» THE TASK
Copy out the entries that follow exactly, leaving every picture behind.

::::::::::

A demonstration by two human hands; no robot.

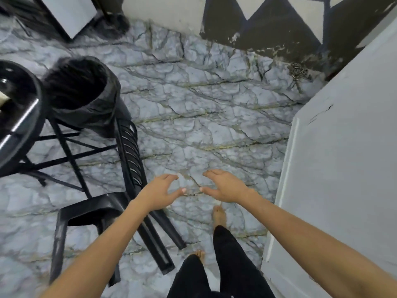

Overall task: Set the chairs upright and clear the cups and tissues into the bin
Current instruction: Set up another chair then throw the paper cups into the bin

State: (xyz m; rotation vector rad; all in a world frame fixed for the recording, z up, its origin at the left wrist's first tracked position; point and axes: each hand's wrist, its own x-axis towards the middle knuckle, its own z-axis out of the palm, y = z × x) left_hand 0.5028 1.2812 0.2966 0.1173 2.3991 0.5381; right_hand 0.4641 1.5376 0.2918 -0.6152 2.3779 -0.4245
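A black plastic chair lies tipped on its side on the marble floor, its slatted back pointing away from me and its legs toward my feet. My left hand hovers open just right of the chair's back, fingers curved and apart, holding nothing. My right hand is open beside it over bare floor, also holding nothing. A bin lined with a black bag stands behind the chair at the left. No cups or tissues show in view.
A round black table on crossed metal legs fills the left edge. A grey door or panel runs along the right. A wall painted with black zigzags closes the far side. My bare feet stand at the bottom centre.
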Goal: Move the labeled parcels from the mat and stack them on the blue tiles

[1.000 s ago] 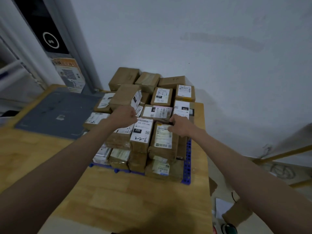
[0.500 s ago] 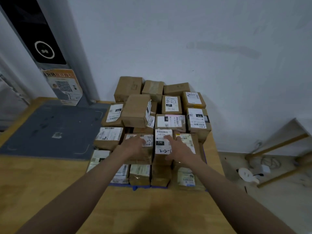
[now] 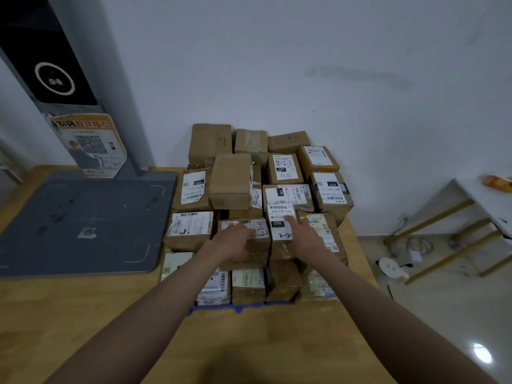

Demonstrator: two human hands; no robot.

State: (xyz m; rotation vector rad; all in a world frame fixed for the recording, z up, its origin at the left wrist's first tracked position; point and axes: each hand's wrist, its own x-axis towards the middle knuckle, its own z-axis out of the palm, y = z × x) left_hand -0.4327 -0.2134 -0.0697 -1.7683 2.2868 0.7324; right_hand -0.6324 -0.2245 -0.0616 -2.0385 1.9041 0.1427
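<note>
Several brown labeled parcels form a pile (image 3: 230,184) on the blue tiles (image 3: 241,307), whose edge shows at the pile's front. My left hand (image 3: 235,241) rests flat on a front parcel marked with handwriting (image 3: 259,231). My right hand (image 3: 306,236) lies beside it, fingers straight, touching the parcel labeled 220 (image 3: 279,220) and the one to its right (image 3: 322,231). Neither hand grips anything. The grey mat (image 3: 83,223) lies to the left with only a small scrap of paper (image 3: 87,232) on it.
A wooden table (image 3: 249,342) carries mat and pile. A grey scanner post (image 3: 69,87) with an orange poster stands behind the mat. White wall behind. To the right, the floor holds cables, a white disc (image 3: 389,267) and a white side table (image 3: 482,200).
Both hands have drawn back from the pile's upper middle to its front parcels and now lie flatter. The view has shifted, showing more of the mat and floor.
</note>
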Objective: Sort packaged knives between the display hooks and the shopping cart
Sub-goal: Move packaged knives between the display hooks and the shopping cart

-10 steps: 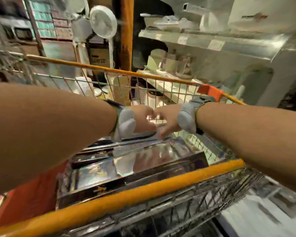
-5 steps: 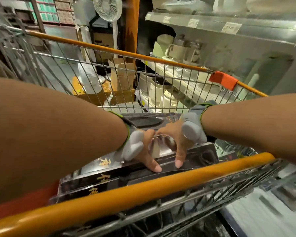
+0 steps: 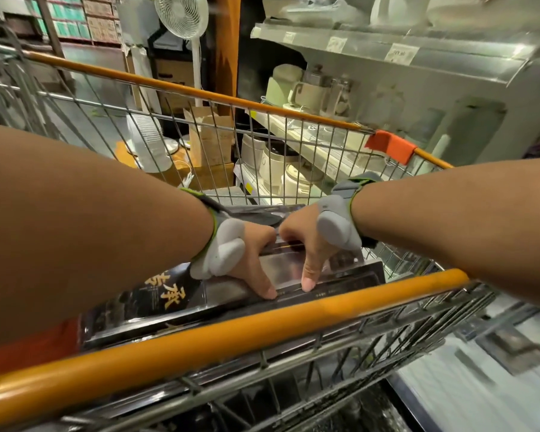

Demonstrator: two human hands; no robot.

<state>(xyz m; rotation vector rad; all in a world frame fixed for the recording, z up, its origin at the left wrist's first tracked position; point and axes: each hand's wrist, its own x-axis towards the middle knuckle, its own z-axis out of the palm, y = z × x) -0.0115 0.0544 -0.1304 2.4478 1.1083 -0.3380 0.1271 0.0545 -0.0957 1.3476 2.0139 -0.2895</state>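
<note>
Inside cart point(image 3: 200, 341), L hand point(image 3: 250, 247) & R hand point(image 3: 306, 241) grip, fingers probably curled, top knife pkg point(image 3: 281, 269).

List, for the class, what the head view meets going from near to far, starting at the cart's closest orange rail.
Near orange rail → packaged knives → left hand and right hand gripping a package → far orange rail → white fan.

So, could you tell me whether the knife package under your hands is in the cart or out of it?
In: the knife package lies flat inside the cart, below its orange rim.
</note>
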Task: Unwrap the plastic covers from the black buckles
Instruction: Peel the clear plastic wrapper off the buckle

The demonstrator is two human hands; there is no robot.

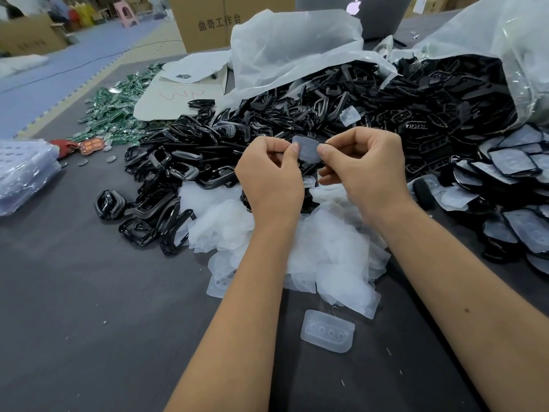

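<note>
Both hands are raised over the middle of the dark table [89, 307]. Between them is one wrapped buckle [307, 150], a black buckle under a cloudy plastic cover. My left hand [271, 176] pinches its left edge with thumb and forefinger. My right hand [362, 168] pinches its right edge the same way. Below the hands lies a heap of removed clear covers [323, 248], with one loose cover [328, 331] nearer me. A big pile of bare black buckles [225, 135] spreads behind and to the left. Still-wrapped buckles [517, 203] lie at the right.
A large clear plastic bag [505, 49] full of buckles lies open at the back right. Green packets [118, 108] and a cardboard sheet [175, 96] sit at the back left. Folded plastic [23, 173] is at the left edge. A laptop [356, 10] and cardboard box [208, 22] stand behind.
</note>
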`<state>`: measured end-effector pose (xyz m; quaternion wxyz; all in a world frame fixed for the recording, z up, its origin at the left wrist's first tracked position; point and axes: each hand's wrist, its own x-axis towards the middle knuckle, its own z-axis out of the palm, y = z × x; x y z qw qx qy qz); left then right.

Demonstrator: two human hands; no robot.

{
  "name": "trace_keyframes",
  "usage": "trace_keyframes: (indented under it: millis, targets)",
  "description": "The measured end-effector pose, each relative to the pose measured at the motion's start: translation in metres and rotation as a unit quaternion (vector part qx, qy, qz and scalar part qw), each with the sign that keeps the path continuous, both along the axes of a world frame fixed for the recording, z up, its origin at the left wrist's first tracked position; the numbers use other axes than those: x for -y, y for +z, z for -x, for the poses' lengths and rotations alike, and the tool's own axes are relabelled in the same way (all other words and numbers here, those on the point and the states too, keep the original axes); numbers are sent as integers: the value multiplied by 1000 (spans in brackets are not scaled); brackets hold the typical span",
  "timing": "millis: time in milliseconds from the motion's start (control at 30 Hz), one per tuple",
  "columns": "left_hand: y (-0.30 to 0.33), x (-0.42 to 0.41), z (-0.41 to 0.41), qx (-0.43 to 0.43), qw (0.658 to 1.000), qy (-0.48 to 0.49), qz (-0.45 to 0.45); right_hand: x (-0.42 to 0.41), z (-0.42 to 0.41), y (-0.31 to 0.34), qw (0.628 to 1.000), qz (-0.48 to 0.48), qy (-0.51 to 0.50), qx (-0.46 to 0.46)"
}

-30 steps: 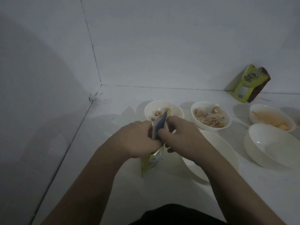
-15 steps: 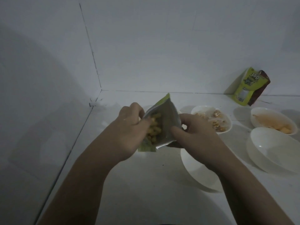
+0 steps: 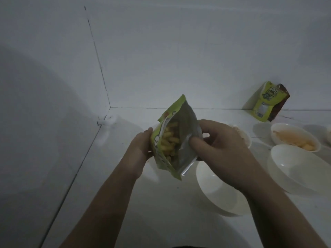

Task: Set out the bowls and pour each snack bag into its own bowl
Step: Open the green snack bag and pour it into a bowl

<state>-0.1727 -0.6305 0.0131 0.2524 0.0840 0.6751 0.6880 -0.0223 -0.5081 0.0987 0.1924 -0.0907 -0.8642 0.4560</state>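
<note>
A green snack bag point(image 3: 186, 129) with a silver lining is held open in mid-air, yellow puffed sticks point(image 3: 170, 140) showing inside. My left hand point(image 3: 141, 147) grips its left side and my right hand point(image 3: 220, 149) pinches its right flap. Just below my right wrist sits a white bowl point(image 3: 215, 190) with nothing visible in it. Another bare white bowl point(image 3: 297, 167) stands to the right. Behind it a bowl point(image 3: 293, 138) holds orange snacks. A further bowl point(image 3: 245, 138) is mostly hidden behind my right hand.
A second green and brown snack bag point(image 3: 268, 102) leans against the back wall at the right. White walls meet in a corner point(image 3: 109, 107) at the far left of the white surface. Another bowl rim point(image 3: 328, 133) peeks in at the right edge.
I lifted the bag off the surface and pulled its mouth wide open, so the snacks inside now show. The view tilted up a little.
</note>
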Motion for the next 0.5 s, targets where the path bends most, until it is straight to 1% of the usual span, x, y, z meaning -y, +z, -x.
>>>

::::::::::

» SOLUTION TO THIS PROBLEM
A demonstration by two human hands; no robot.


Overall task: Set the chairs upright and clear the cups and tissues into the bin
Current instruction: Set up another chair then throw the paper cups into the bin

State: (xyz m; rotation vector rad; all in a world frame fixed for the recording, z up, its origin at the left wrist's first tracked position; point and axes: each hand's wrist, its own x-axis towards the middle knuckle, its own z-axis out of the palm, y = z × x) left_hand 0.5028 1.2812 0.2966 0.1173 2.3991 0.5381; right_hand 0.4641 1.5376 0.2918 -0.6152 2.3779 -0.4245
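A black plastic chair lies tipped on its side on the marble floor, its slatted back pointing away from me and its legs toward my feet. My left hand hovers open just right of the chair's back, fingers curved and apart, holding nothing. My right hand is open beside it over bare floor, also holding nothing. A bin lined with a black bag stands behind the chair at the left. No cups or tissues show in view.
A round black table on crossed metal legs fills the left edge. A grey door or panel runs along the right. A wall painted with black zigzags closes the far side. My bare feet stand at the bottom centre.
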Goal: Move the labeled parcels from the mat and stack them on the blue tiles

[1.000 s ago] 
[0.500 s ago] 
[now] 

Demonstrator: two human hands; no robot.

State: (xyz m; rotation vector rad; all in a world frame fixed for the recording, z up, its origin at the left wrist's first tracked position; point and axes: each hand's wrist, its own x-axis towards the middle knuckle, its own z-axis out of the palm, y = z × x) left_hand -0.4327 -0.2134 -0.0697 -1.7683 2.2868 0.7324; right_hand -0.6324 -0.2245 -0.0616 -2.0385 1.9041 0.1427
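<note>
Several brown labeled parcels form a pile (image 3: 230,184) on the blue tiles (image 3: 241,307), whose edge shows at the pile's front. My left hand (image 3: 235,241) rests flat on a front parcel marked with handwriting (image 3: 259,231). My right hand (image 3: 306,236) lies beside it, fingers straight, touching the parcel labeled 220 (image 3: 279,220) and the one to its right (image 3: 322,231). Neither hand grips anything. The grey mat (image 3: 83,223) lies to the left with only a small scrap of paper (image 3: 87,232) on it.
A wooden table (image 3: 249,342) carries mat and pile. A grey scanner post (image 3: 69,87) with an orange poster stands behind the mat. White wall behind. To the right, the floor holds cables, a white disc (image 3: 389,267) and a white side table (image 3: 482,200).
Both hands have drawn back from the pile's upper middle to its front parcels and now lie flatter. The view has shifted, showing more of the mat and floor.
</note>
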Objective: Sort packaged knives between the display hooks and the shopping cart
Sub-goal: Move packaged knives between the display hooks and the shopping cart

-10 steps: 
-5 steps: 
+0 steps: 

Demonstrator: two human hands; no robot.

<state>(xyz m; rotation vector rad; all in a world frame fixed for the recording, z up, its origin at the left wrist's first tracked position; point and axes: each hand's wrist, its own x-axis towards the middle knuckle, its own z-axis out of the palm, y = z × x) -0.0115 0.0544 -0.1304 2.4478 1.1083 -0.3380 0.1271 0.0545 -0.0957 1.3476 2.0139 -0.2895</state>
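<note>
Inside cart point(image 3: 200, 341), L hand point(image 3: 250, 247) & R hand point(image 3: 306, 241) grip, fingers probably curled, top knife pkg point(image 3: 281, 269).

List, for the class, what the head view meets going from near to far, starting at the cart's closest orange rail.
Near orange rail → packaged knives → left hand and right hand gripping a package → far orange rail → white fan.

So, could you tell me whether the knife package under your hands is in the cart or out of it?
In: the knife package lies flat inside the cart, below its orange rim.
</note>
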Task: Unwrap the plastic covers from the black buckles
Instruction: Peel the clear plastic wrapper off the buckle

The demonstrator is two human hands; there is no robot.


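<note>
Both hands are raised over the middle of the dark table [89, 307]. Between them is one wrapped buckle [307, 150], a black buckle under a cloudy plastic cover. My left hand [271, 176] pinches its left edge with thumb and forefinger. My right hand [362, 168] pinches its right edge the same way. Below the hands lies a heap of removed clear covers [323, 248], with one loose cover [328, 331] nearer me. A big pile of bare black buckles [225, 135] spreads behind and to the left. Still-wrapped buckles [517, 203] lie at the right.
A large clear plastic bag [505, 49] full of buckles lies open at the back right. Green packets [118, 108] and a cardboard sheet [175, 96] sit at the back left. Folded plastic [23, 173] is at the left edge. A laptop [356, 10] and cardboard box [208, 22] stand behind.
</note>
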`<state>`: measured end-effector pose (xyz m; quaternion wxyz; all in a world frame fixed for the recording, z up, its origin at the left wrist's first tracked position; point and axes: each hand's wrist, its own x-axis towards the middle knuckle, its own z-axis out of the palm, y = z × x; x y z qw qx qy qz); left then right.

Demonstrator: two human hands; no robot.

{
  "name": "trace_keyframes",
  "usage": "trace_keyframes: (indented under it: millis, targets)",
  "description": "The measured end-effector pose, each relative to the pose measured at the motion's start: translation in metres and rotation as a unit quaternion (vector part qx, qy, qz and scalar part qw), each with the sign that keeps the path continuous, both along the axes of a world frame fixed for the recording, z up, its origin at the left wrist's first tracked position; the numbers use other axes than those: x for -y, y for +z, z for -x, for the poses' lengths and rotations alike, and the tool's own axes are relabelled in the same way (all other words and numbers here, those on the point and the states too, keep the original axes); numbers are sent as integers: the value multiplied by 1000 (spans in brackets are not scaled); brackets hold the typical span",
  "timing": "millis: time in milliseconds from the motion's start (control at 30 Hz), one per tuple",
  "columns": "left_hand: y (-0.30 to 0.33), x (-0.42 to 0.41), z (-0.41 to 0.41), qx (-0.43 to 0.43), qw (0.658 to 1.000), qy (-0.48 to 0.49), qz (-0.45 to 0.45); right_hand: x (-0.42 to 0.41), z (-0.42 to 0.41), y (-0.31 to 0.34), qw (0.628 to 1.000), qz (-0.48 to 0.48), qy (-0.51 to 0.50), qx (-0.46 to 0.46)"
}

-30 steps: 
-15 steps: 
+0 steps: 

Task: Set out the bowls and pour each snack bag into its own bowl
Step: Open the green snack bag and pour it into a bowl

<state>-0.1727 -0.6305 0.0131 0.2524 0.0840 0.6751 0.6880 -0.0223 -0.5081 0.0987 0.1924 -0.0907 -0.8642 0.4560</state>
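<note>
A green snack bag point(image 3: 186, 129) with a silver lining is held open in mid-air, yellow puffed sticks point(image 3: 170, 140) showing inside. My left hand point(image 3: 141, 147) grips its left side and my right hand point(image 3: 220, 149) pinches its right flap. Just below my right wrist sits a white bowl point(image 3: 215, 190) with nothing visible in it. Another bare white bowl point(image 3: 297, 167) stands to the right. Behind it a bowl point(image 3: 293, 138) holds orange snacks. A further bowl point(image 3: 245, 138) is mostly hidden behind my right hand.
A second green and brown snack bag point(image 3: 268, 102) leans against the back wall at the right. White walls meet in a corner point(image 3: 109, 107) at the far left of the white surface. Another bowl rim point(image 3: 328, 133) peeks in at the right edge.
I lifted the bag off the surface and pulled its mouth wide open, so the snacks inside now show. The view tilted up a little.
</note>
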Motion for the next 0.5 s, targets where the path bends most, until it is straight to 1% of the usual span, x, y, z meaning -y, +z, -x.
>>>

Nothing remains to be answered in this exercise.